This year marks the 50th anniversary of Tibet's Democratic Reform.
Half a century ago, Tibetan people of all ethnic groups, under the leadership of the Communist Party of China (CPC), quelled an armed rebellion by Tibet's reactionary upper-class and launched the Democratic Reform to emancipate serfs and abolish theocratic rule.
As serfdom was hereditary, all serfs' births and deaths were reported to their owners. In this photo a female serf brings her newborn baby to her lord for registration and pays capitation tax. [Xinhua file photo]
In old Tibet, the three estate holders - local administrative officials, aristocrats and upper-class monastery lamas - who accounted for just 5 percent of Tibet's population, controlled almost all of the region's land and pastures, and the majority of livestock. Meanwhile, serfs, who accounted for 95 percent of the region's population, were landless.
In the old society, Tibetans were divided into three categories and nine grades, under which serf-owners could lease, mortgage and sell their serfs.
The same hierarchical system was also applied in monasteries, with low-grade lamas lacking all freedoms and being forbidden from receiving educations or studying religious codes.
In 1951, the central government and local Tibetan authorities signed the 17-Article Agreement , heralding the region's peaceful liberation.
Photo shows the representatives of the Central Government (R-L): Li Weihan, Zhang Jingwu, Zhang Guohua and Sun Zhiyuan.
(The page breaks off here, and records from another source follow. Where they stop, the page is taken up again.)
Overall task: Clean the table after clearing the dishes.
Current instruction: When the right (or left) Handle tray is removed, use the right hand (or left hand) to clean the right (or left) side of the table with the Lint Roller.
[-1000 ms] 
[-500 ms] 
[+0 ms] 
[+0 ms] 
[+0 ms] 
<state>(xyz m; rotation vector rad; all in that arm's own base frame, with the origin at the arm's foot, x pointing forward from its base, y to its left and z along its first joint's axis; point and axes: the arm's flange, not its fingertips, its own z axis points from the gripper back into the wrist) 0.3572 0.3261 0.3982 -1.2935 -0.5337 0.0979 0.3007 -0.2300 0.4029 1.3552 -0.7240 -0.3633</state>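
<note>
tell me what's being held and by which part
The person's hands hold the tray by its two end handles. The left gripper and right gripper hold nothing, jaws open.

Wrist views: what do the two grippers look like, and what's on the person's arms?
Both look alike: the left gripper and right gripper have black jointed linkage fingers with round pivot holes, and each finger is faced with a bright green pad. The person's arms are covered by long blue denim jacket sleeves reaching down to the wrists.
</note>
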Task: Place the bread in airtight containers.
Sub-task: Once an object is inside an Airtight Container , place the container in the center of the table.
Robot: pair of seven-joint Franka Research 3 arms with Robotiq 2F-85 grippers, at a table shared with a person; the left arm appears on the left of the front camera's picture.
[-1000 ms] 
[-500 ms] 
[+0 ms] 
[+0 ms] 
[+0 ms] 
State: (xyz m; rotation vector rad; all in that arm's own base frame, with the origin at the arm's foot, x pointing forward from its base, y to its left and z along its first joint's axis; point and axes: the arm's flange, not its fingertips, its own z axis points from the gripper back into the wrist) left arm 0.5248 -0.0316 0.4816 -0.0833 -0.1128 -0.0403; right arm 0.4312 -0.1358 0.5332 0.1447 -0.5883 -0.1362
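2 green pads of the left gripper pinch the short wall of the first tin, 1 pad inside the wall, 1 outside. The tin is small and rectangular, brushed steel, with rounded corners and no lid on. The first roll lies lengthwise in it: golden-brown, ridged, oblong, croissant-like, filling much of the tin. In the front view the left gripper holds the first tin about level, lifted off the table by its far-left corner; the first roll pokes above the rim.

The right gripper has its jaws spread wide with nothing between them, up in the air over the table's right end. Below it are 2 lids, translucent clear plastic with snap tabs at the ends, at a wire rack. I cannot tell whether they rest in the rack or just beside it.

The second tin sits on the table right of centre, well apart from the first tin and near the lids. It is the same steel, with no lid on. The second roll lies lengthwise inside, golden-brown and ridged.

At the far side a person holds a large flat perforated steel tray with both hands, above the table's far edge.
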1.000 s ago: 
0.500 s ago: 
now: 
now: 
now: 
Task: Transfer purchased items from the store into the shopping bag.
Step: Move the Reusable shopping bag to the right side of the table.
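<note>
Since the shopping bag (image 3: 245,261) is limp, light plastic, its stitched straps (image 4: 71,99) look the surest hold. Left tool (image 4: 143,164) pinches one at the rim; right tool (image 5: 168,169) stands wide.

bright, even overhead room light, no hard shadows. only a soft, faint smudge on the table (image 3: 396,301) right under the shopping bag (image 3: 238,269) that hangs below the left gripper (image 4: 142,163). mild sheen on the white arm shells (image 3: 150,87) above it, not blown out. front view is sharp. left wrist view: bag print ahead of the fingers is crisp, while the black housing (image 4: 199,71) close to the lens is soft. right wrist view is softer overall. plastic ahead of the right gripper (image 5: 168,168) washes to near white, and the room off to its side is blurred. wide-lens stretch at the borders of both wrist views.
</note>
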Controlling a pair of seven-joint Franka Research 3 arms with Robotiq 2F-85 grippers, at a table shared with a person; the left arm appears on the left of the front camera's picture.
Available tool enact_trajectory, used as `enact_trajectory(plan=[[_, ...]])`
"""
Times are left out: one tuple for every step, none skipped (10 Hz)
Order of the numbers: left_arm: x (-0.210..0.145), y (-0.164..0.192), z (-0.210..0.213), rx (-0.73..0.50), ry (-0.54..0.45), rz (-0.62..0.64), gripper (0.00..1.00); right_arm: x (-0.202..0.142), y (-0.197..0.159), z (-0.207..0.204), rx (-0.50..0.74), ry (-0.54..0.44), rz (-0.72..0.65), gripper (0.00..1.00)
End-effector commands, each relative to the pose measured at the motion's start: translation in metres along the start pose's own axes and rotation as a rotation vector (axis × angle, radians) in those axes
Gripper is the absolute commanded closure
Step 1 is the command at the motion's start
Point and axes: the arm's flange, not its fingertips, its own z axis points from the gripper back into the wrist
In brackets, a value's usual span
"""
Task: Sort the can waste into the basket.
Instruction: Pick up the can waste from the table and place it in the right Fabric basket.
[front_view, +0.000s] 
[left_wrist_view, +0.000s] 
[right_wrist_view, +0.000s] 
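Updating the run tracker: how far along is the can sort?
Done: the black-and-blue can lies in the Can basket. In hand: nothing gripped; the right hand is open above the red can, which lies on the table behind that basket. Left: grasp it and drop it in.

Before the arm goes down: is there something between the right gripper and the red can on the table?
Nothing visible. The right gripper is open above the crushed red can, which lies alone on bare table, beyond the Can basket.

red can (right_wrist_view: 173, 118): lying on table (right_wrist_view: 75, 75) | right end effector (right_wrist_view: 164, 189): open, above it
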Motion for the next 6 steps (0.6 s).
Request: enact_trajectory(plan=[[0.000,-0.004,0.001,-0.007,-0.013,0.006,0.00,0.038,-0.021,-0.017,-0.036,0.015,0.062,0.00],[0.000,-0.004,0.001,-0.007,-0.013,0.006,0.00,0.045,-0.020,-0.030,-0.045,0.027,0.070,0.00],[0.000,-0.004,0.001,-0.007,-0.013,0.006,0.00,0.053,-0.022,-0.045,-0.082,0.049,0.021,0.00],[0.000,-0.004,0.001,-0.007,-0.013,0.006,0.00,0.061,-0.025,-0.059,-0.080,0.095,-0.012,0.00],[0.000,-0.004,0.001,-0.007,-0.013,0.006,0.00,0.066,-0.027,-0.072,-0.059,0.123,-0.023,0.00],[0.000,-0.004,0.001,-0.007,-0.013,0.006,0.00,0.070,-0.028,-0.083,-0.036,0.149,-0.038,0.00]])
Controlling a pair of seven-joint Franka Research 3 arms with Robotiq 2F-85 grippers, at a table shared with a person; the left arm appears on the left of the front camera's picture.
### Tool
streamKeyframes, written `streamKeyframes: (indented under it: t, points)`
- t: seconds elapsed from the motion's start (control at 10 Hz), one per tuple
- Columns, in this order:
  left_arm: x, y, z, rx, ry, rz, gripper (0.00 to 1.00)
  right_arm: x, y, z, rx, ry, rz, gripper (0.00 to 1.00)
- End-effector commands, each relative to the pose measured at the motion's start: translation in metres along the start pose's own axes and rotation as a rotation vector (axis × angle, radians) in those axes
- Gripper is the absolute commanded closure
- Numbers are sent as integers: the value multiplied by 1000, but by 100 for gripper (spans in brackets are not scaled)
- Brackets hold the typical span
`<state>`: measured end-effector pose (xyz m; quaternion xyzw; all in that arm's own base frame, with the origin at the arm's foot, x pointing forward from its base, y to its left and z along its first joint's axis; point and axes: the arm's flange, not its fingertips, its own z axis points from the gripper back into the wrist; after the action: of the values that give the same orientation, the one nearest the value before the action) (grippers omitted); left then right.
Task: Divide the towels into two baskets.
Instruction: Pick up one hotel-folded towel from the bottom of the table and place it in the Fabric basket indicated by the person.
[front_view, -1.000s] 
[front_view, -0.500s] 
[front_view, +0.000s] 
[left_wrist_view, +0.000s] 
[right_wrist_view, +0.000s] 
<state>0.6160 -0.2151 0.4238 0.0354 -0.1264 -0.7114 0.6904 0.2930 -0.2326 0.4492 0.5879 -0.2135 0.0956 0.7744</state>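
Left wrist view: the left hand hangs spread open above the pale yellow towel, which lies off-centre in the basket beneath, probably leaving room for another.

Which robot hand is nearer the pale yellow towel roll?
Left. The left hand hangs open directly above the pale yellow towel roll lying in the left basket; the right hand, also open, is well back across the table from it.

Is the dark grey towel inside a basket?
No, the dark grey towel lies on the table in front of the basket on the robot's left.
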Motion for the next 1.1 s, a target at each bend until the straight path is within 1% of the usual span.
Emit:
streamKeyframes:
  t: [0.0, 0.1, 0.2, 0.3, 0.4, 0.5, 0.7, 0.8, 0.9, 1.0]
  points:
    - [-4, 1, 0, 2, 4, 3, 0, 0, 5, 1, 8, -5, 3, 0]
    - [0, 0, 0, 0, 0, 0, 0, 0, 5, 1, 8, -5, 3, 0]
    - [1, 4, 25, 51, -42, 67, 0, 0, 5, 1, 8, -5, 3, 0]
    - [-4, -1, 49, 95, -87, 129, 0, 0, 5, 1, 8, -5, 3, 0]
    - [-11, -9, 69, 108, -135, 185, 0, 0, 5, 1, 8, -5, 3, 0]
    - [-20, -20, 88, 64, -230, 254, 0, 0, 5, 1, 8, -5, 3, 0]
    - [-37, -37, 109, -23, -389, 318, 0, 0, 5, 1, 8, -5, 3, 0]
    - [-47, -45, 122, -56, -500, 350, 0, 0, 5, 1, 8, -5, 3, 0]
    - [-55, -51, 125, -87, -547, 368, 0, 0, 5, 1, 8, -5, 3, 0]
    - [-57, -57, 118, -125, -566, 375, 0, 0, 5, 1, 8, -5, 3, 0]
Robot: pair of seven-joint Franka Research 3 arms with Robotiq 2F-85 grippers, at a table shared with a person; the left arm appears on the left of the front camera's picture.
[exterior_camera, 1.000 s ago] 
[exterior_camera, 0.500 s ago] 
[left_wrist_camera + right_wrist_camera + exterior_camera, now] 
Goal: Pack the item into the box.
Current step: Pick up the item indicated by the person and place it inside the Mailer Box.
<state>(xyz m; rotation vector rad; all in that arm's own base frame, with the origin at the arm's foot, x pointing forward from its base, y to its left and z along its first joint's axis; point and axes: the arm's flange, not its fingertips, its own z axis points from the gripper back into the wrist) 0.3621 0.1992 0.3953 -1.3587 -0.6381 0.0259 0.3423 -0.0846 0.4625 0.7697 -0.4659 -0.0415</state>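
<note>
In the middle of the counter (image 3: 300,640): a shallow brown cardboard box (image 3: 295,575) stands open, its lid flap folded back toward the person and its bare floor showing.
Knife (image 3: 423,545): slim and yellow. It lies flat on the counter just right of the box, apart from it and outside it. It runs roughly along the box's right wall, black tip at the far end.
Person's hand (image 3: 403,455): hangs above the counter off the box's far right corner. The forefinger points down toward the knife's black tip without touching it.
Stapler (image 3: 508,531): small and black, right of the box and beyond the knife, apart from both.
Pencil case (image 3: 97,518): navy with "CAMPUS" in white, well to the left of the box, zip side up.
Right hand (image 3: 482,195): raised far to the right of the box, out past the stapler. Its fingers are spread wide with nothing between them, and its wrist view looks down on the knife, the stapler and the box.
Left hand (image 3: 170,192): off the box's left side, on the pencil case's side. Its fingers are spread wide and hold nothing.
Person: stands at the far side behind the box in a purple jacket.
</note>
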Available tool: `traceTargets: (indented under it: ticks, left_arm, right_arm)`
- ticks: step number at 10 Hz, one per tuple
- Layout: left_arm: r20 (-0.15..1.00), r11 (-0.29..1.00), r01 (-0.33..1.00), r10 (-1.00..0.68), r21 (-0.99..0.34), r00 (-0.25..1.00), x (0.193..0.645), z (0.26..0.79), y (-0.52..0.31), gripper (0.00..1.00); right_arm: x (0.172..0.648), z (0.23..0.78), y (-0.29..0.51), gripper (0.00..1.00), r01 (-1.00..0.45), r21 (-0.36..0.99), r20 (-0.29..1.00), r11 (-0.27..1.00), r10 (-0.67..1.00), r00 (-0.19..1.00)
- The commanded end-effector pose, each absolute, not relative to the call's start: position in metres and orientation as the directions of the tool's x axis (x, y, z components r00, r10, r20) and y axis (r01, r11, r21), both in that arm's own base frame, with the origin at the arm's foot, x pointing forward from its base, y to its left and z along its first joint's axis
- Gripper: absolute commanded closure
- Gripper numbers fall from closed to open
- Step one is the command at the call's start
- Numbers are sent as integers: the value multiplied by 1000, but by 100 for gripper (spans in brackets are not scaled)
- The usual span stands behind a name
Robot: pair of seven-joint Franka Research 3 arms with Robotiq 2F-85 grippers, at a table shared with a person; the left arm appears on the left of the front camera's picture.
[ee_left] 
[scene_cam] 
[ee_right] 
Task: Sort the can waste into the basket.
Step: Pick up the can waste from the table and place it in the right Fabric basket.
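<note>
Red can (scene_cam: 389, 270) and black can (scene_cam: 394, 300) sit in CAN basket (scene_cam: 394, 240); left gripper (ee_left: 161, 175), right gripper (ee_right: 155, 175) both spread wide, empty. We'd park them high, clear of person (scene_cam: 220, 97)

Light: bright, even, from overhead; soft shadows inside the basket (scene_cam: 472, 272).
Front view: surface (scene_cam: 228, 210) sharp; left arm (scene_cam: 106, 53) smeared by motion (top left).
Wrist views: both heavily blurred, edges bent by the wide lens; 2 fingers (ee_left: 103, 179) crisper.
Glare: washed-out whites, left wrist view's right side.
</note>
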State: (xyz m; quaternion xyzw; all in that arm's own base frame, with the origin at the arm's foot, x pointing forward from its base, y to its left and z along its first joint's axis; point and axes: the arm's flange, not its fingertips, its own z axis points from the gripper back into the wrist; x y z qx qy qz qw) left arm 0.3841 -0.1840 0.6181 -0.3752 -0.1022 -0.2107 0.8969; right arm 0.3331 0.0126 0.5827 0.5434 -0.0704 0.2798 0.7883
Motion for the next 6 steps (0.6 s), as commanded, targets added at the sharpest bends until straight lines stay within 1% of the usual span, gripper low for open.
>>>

The Agreement of the Central People's Government and the Local government of Tibet on Measures for Peaceful Liberation of Tibet, also known as the 17-Article Agreement, was signed at the Qinzheng Hall in Zhongnanhai, the headquarters of China's Central Government, on May 23, 1951. [Xinhua file photo]
However, influenced by the instigation of, and support from, some imperialist forces, some reactionary upper-class serf owners in Tibet launched an armed rebellion in flagrant violation of the 17-Article Agreement.
Through a series of democratic reforms, people's regimes at various levels were soon established, which helped liberate serfs and free them from the ideological fetters.
In addition, the return of land, livestock and other means of production to the people substantially boosted Tibet's productivity.
Under CPC leadership, Tibetan people of all ethnic groups have embarked upon a road of development.
Tibet owes its remarkable political, economic and social progress over the past 50 years to the CPC's leadership, consideration and caring. In addition, the central government and people throughout the country have supported Tibet's transformation.
The central authorities have always held special meetings when Tibet reaches a critical juncture.
The "10 Guidelines on Tibet" laid out by the Political Bureau of the CPC Central Committee in October 1989 - in the wake of continuous unrest in Lhasa - was a turning point for restoring social order.
In 1994, the central authorities worked out a policy that directed relevant central government departments, and those of China's other regions and provinces, to provide financial and personnel assistance to Tibet.
Since the 16th National Congress of the CPC, General Secretary Hu Jintao has paid special attention to Tibet's development.
The enormous manpower and financial assistance have brought earthshaking changes to Tibet's seven prefecture cities and 74 counties.
In particular, the opening of the Qinghai-Tibet Railway in 2007 heralded the realization of Tibetan people's decades-long dream of train transport through their plateau.
The highland railway - a miracle in the history of the world's railway construction - will also contribute to national unity and the consolidation of the country's border defense.
Undoubtedly, the implementation of the ethnic autonomy system has made it possible for Tibetan people to handle regional affairs as their own indisputable masters.
In 1965, the Tibet Autonomous Region was founded, and Tibetan people of all ethnic groups in the region have since participated in state, regional and ethnic affairs on an equal footing.
So far, all chairpersons of the regional people's congresses and government have been ethnically Tibetan. And Tibetans and people of other ethnic minorities have comprised 77.97 percent of the region's officials at all levels.
Tibet now has 20 National People's Congress deputies, giving it the most representation in the top legislature among all ethnic groups compared with its ratio to the country's total population.
Tibetans' greatest aspiration now is to consolidate the benefits of the Democratic Reform, maintain national unity and halt activities intended to split the motherland.
However, the Dalai Lama and his followers, known as the so-called "government-in-exile" to the West, have long conducted separatist activities.
The riots in the late 1980s and the March 14, 2008, riots in Lhasa demonstrated the clique's openly confrontational approach to deal with the central government.
The Dalai clique has sought to portray theocratic serfdom in old Tibet as in a utopian "Shangri La" light and to stigmatize the Democratic Reform as something trapping Tibetans in hellish suffering.
Their so-called "Greater Tibet" and "high degree of autonomy" campaigns are nothing but pro-independence appeals in disguise.
Historical facts will prove the Dalai Lama's conspiracy to split Tibet from the motherland is doomed to failure. It is believed that under CPC leadership, a peaceful, democratic, prosperous and harmonious Tibet will achieve even greater progress.
The author is vice-chairman of the 10th National People's Congress (NPC) Standing Committee.